Interdiction des réseaux sociaux aux ados: Macron pense avoir trouvé sa "voie de passage"
Un mois après la censure du Conseil constitutionnel, Emmanuel Macron espère avoir trouvé une "voie de passage" pour faire adopter, avant son départ au printemps, l'interdiction des réseaux sociaux aux moins de 15 ans, dont une nouvelle version est soumise lundi à Bruxelles.
"Nous irons au bout", a martelé lundi le chef de l'Etat dans un message matinal sur X et Instagram, certaines des plateformes dont il dit vouloir "protéger" les enfants et les jeunes adolescents.
Il rappelle avoir demandé dès mi-août, après la censure, au gouvernement de Sébastien Lecornu de "trouver une voie de passage" conforme à la fois aux observations du Conseil constitutionnel et aux prescriptions du droit européen.
"C'est chose faite", a-t-il estimé: "après un travail technique rigoureux, le gouvernement notifie aujourd’hui de nouvelles écritures à la Commission" européenne.
Le président de la République, qui en a fait un cheval de bataille majeur de la fin de son second mandat, espère qu'une interdiction sera opérationnelle en France lorsqu'il quittera l'Elysée en mai.
Il doit donc avancer à marche forcée, dans un calendrier gouvernemental et parlementaire qui sera phagocyté par les débats budgétaires. Cette notification à Bruxelles est une étape cruciale pour s'assurer que le futur texte sera conforme au droit européen et pouvoir donc passer à la phase législative.
- "Dérogations" -
Dans une lettre à la présidente de la Commission européenne Ursula von der Leyen fin août, Emmanuel Macron avait d'ailleurs demandé de "pouvoir compter" sur la "mobilisation" de ses services dans "un temps restreint" après transmission du texte. Paris demande en clair que l'analyse européene pour valider sa nouvelle mouture ne parte pas de zéro, comme s'il s'agissait d'une feuille blanche, mais soit plutôt une actualisation de l'expertise déjà entreprise sur la version initiale.
Le Conseil constitutionnel a considéré que le texte adopté par le Parlement français portait "une atteinte disproportionnée" à la liberté d'expression et de communication des adolescents.

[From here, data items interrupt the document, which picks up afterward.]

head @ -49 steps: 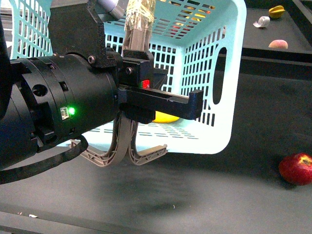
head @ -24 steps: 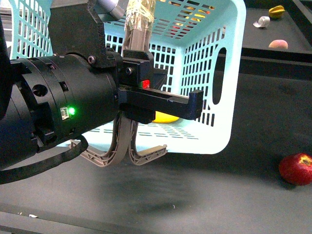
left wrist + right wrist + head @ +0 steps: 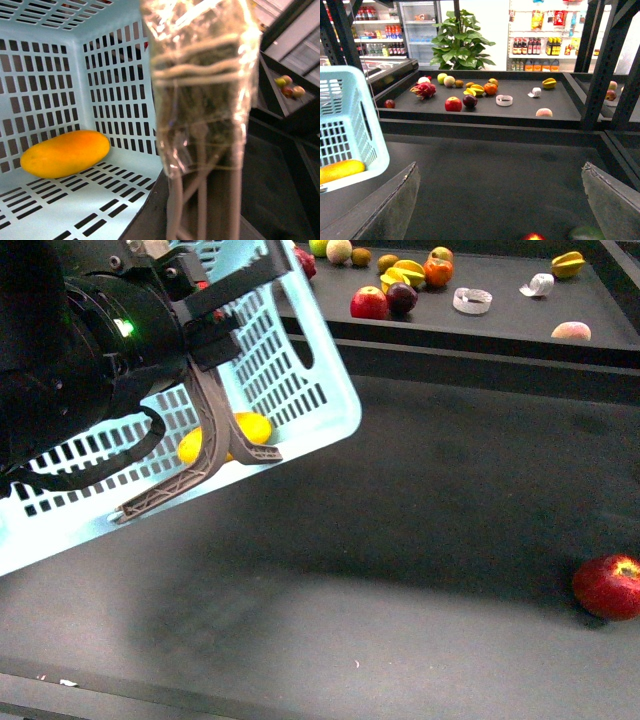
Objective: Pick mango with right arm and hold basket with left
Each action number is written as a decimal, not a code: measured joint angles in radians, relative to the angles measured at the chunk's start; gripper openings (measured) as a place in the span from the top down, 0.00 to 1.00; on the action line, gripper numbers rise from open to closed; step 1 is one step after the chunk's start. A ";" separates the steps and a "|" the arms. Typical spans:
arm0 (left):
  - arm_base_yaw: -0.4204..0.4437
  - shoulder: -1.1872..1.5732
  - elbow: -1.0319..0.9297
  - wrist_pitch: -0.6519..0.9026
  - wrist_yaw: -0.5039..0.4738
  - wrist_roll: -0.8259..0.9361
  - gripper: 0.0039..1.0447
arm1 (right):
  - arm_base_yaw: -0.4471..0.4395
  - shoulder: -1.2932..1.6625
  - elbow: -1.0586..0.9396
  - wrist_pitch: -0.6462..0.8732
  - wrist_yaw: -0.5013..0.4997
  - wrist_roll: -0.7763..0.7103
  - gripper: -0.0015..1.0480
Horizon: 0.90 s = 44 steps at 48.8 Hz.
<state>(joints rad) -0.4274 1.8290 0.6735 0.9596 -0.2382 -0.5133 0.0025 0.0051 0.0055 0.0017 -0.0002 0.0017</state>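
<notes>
The light-turquoise basket [image 3: 300,390] hangs tilted at the left of the front view. My left gripper [image 3: 222,320] is shut on its grey-brown handles [image 3: 205,455]. The yellow mango [image 3: 248,427] lies inside the basket, seen through the slotted wall. In the left wrist view the mango [image 3: 65,153] rests on the basket floor [image 3: 75,200], beside the tape-wrapped handle [image 3: 200,100]. My right gripper [image 3: 502,200] stands open over the dark table with nothing between its fingers. It is well apart from the basket [image 3: 347,120] and the mango [image 3: 340,170].
A red fruit [image 3: 608,585] lies on the dark table at the right; it shows again [image 3: 534,236] below my right gripper, next to a green object [image 3: 585,233]. A raised shelf [image 3: 500,325] at the back carries several fruits.
The basket has swung to the left and tipped over in my left gripper, uncovering the back shelf. The mango stays inside it. The red fruit has not moved.
</notes>
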 joint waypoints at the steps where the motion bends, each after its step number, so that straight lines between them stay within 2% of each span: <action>1: 0.008 0.008 0.007 -0.008 -0.006 -0.011 0.96 | 0.000 0.000 0.000 0.000 0.000 0.000 0.08; 17: 0.117 0.163 0.192 -0.203 -0.084 -0.432 0.96 | 0.000 0.000 0.000 0.000 0.000 0.000 0.08; 24: 0.142 0.228 0.277 -0.232 -0.098 -0.609 0.96 | 0.000 0.000 0.000 0.000 -0.001 0.000 0.08; 44: 0.176 0.388 0.473 -0.313 -0.152 -0.861 0.96 | 0.000 0.000 0.000 0.000 0.000 0.000 0.08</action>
<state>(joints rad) -0.2516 2.2166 1.1461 0.6468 -0.3904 -1.3743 0.0021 0.0051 0.0055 0.0017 -0.0006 0.0017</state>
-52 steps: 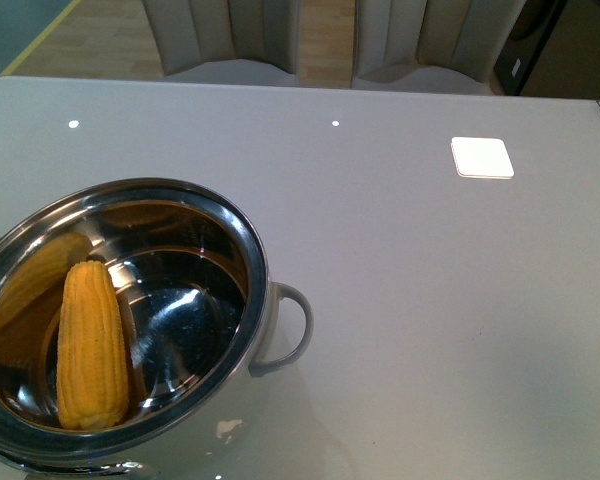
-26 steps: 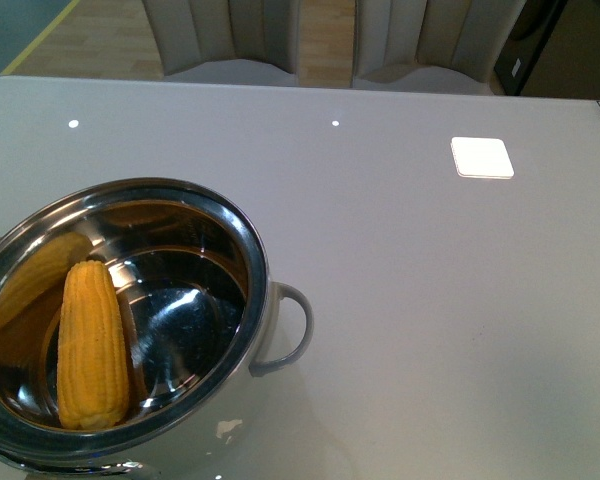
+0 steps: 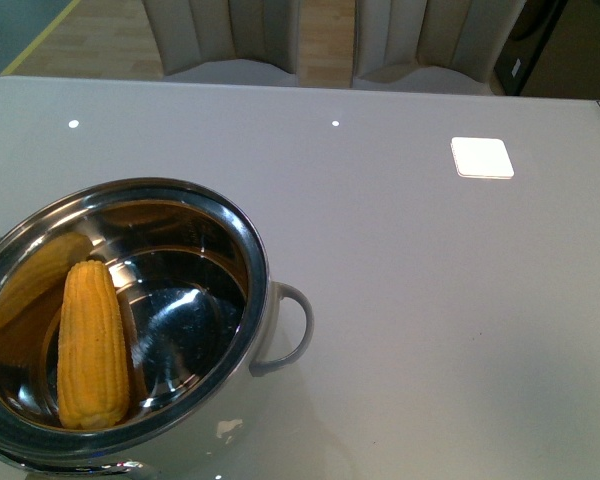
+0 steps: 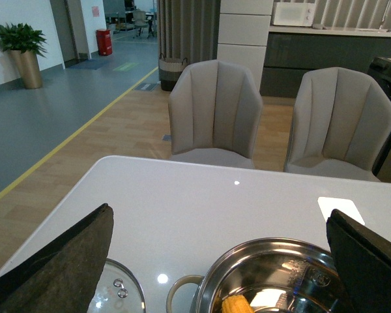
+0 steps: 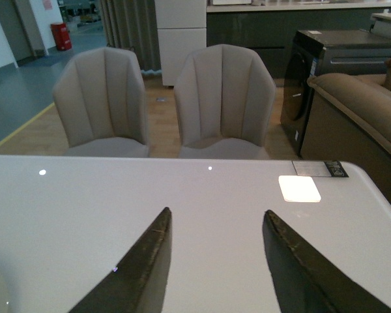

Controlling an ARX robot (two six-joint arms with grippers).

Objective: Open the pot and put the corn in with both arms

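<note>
One corn (image 3: 92, 345) is lying inside the uncovered pot (image 3: 230, 215), so the task looks complete. Left gripper (image 4: 221, 251) and right gripper (image 5: 215, 261) are hanging spread, empty. Beyond, the lid (image 4: 120, 293) is resting on the table (image 3: 430, 300).

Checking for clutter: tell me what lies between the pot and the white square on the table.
Nothing: in the front view, bare grey table runs from the pot to the white square.

one pot (image 3: 255, 262), one corn (image 3: 92, 345), one glass lid (image 4: 117, 295), two chairs (image 4: 213, 111).
</note>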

Il a toutefois reconnu "l'exigence constitutionnelle de protection de l'intérêt supérieur de l'enfant".
Il a jugé la loi trop "générale", sans possibilité pour les parents "d'autoriser l'accès" dans certains cas.
Selon une source au sein de l'exécutif confirmant une information du Figaro, pour passer entre les écueils constitutionnel et européen, le gouvernement propose de lister une dizaine de "fonctionnalités" nocives et/ou "addictives" pour les plus jeunes, comme le déclenchement automatique des vidéos, les flux de notifications la nuit ou la communication avec des comptes inconnus.
Cela permettrait de mieux cibler les réseaux sociaux concernés par l'interdiction, sans cependant les nommer, ce qui ne serait pas autorisé par les règles européennes, espère-t-on de même source.
Le texte prévoit aussi des dérogations pour les adolescents entre 13 et 15 ans, sur décision de leurs représentants légaux, a ajouté la source.
Fin août, dans sa lettre à Ursula von der Leyen, Emmanuel Macron avait aussi prôné un "texte européen" qui instaurerait "une interdiction d'accès aux plateformes de réseaux sociaux pour les moins de 15 ans" pour toute l'Union européenne.
"Cette protection doit aussi devenir la norme pour tous les enfants européens", a-t-il insisté dans son message de lundi sur X.
La présidente de l'exécutif européen va formuler ses propres propositions mercredi dans son discours de rentrée devant le Parlement de l'UE.
Une source européenne a indiqué à l'AFP qu'elle envisageait de proposer une interdiction pour les moins de 15 ans, qui pourrait être levée pour les 13-15 ans sur décision parentale. Si c'est le cas, son initiative semble se rapprocher de la nouvelle version française.
"Nous n'avons pas à accepter les fonctionnalités addictives des réseaux sociaux", et que "les enfants soient poussés vers des contenus toujours plus extrêmes", a-t-elle affirmé jeudi dans une vidéo diffusée sur X.